Task to complete: Copy the lines below exactly, starting with the first and finishing with the one holding "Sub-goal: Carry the"; do not copy the pictures.

BEGIN

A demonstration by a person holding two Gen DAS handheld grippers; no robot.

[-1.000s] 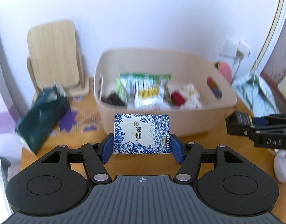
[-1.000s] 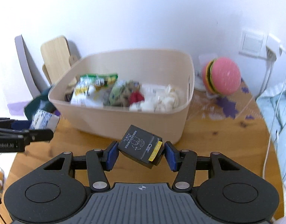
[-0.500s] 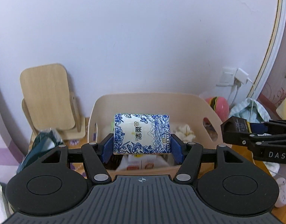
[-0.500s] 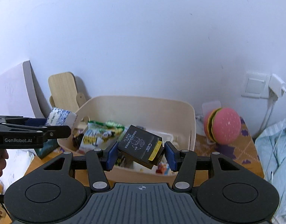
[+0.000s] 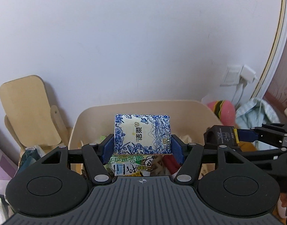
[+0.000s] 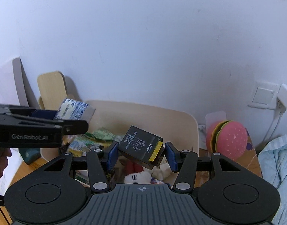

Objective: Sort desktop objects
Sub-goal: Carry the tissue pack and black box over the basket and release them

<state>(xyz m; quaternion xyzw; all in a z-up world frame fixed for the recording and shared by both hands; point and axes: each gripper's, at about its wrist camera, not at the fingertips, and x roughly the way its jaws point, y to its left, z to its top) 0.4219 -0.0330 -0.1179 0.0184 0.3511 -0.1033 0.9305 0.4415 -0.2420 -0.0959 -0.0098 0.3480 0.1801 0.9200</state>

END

Output:
A demonstration by a person holding two Gen DAS handheld grippers; no robot.

[-1.000s] 
[-1.000s] 
[-0.500s] 
[-0.500s] 
[+0.000s] 
[+0.000s] 

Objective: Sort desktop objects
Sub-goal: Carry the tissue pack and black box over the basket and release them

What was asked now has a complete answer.